## WHAT IS NEEDED
Give every line of the data again, unchanged, but with no pictures.

Top of DATA BLOCK

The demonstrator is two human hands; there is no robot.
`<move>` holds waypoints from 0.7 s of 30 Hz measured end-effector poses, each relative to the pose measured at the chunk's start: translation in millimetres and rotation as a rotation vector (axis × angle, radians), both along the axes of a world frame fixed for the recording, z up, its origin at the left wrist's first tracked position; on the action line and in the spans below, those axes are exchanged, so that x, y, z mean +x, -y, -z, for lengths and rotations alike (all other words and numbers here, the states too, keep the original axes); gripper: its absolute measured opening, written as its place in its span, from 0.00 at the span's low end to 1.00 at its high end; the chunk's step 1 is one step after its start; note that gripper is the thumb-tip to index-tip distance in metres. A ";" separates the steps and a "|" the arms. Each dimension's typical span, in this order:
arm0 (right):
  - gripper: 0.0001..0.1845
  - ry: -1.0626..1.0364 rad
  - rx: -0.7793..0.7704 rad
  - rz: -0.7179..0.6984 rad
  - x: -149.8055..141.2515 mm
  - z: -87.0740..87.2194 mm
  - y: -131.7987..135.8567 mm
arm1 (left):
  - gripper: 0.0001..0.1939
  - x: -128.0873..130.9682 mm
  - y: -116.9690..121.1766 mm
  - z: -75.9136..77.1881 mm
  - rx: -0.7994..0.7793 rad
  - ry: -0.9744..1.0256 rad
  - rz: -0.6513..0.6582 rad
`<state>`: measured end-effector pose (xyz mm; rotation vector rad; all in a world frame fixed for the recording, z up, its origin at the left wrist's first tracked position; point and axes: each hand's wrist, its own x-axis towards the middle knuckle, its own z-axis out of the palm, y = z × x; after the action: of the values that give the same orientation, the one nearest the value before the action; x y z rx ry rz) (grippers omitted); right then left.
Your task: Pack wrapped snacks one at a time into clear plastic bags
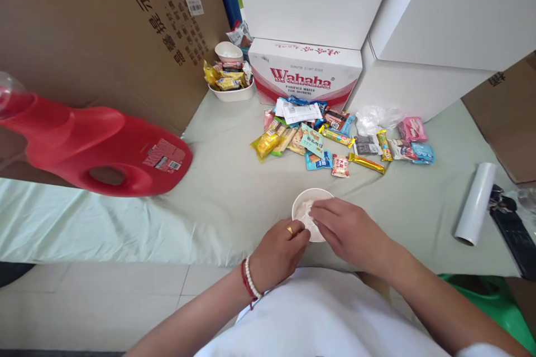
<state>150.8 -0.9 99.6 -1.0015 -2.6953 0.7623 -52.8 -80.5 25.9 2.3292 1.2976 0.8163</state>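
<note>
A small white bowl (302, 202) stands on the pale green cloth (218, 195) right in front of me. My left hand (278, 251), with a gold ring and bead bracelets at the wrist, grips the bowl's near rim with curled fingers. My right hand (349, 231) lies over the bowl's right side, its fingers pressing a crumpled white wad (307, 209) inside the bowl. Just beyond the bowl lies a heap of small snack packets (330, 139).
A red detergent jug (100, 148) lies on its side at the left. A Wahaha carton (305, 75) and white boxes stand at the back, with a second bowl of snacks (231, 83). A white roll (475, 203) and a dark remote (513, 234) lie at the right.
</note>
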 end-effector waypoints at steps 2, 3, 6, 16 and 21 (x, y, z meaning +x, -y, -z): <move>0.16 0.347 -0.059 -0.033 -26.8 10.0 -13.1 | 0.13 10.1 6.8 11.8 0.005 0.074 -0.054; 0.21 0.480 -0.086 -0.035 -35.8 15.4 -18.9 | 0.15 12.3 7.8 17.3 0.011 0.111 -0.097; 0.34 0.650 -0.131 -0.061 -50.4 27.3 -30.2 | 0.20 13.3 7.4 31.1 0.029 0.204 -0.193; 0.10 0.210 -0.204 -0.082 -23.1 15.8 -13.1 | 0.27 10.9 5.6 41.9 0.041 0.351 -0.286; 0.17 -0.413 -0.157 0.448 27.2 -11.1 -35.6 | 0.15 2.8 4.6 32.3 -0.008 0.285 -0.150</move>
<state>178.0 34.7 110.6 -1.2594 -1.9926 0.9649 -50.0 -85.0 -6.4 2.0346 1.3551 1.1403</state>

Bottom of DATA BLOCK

## OUTPUT BELOW
The demonstrator is two human hands; there is no robot.
`<move>` holds waypoints from 0.7 s of 30 Hz measured end-effector poses, each relative to the pose measured at the chunk's start: translation in millimetres and rotation as a rotation vector (axis × angle, radians), both along the axes of a world frame fixed for the recording, z up, its origin at the left wrist's first tracked position; on the action line and in the spans below, those axes are exchanged, so that x, y, z mean +x, -y, -z, for lengths and rotations alike (all other words and numbers here, the states too, keep the original axes); gripper: its absolute measured opening, written as its place in its span, from 0.00 at the span's low end to 1.00 at its high end; the chunk's step 1 is one step after its start; note that gripper is the thumb-tip to index-tip distance in metres. A ";" separates the steps and a "|" the arms. Each dimension's typical span, in this order:
arm0 (right):
  - gripper: 0.0001..0.1845
  - ry: -1.0626..1.0364 rad
  - rx: -0.7793..0.7704 rad
  - rz: -0.7179..0.6984 rad
  - x: -149.8055..141.2515 mm
  - z: -87.0740..87.2194 mm
  - y: -131.7987..135.8567 mm
arm1 (left):
  - gripper: 0.0001..0.1939
  - x: -128.0873..130.9682 mm
  - y: -116.9690..121.1766 mm
  - z: -75.9136..77.1881 mm
  - rx: -0.7994..0.7793 rad
  - ry: -0.9744..1.0256 rad
  - rz: -0.6513..0.6582 rad
`<state>`: measured end-effector pose (xyz mm; rotation vector rad; all in a world frame fixed for the recording, z up, its origin at the left wrist's first tracked position; point and axes: each hand's wrist, its own x-axis towards the middle knuckle, its own z-axis out of the palm, y = z × x; after the action: of the values that give the same orientation, the one nearest the value before the action; x y z rx ry rz) (grippers omitted); right then left.
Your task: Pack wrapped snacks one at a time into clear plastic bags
<state>150.8 -0.9 99.6 -1.0015 -2.6953 0.7623 -52.8 -80.5 25.9 2.3292 1.2976 0.8163</state>
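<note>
A small white bowl (302, 202) stands on the pale green cloth (218, 195) right in front of me. My left hand (278, 251), with a gold ring and bead bracelets at the wrist, grips the bowl's near rim with curled fingers. My right hand (349, 231) lies over the bowl's right side, its fingers pressing a crumpled white wad (307, 209) inside the bowl. Just beyond the bowl lies a heap of small snack packets (330, 139).
A red detergent jug (100, 148) lies on its side at the left. A Wahaha carton (305, 75) and white boxes stand at the back, with a second bowl of snacks (231, 83). A white roll (475, 203) and a dark remote (513, 234) lie at the right.
</note>
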 end-effector waypoints at steps 2, 3, 6, 16 and 21 (x, y, z meaning +x, -y, -z): <move>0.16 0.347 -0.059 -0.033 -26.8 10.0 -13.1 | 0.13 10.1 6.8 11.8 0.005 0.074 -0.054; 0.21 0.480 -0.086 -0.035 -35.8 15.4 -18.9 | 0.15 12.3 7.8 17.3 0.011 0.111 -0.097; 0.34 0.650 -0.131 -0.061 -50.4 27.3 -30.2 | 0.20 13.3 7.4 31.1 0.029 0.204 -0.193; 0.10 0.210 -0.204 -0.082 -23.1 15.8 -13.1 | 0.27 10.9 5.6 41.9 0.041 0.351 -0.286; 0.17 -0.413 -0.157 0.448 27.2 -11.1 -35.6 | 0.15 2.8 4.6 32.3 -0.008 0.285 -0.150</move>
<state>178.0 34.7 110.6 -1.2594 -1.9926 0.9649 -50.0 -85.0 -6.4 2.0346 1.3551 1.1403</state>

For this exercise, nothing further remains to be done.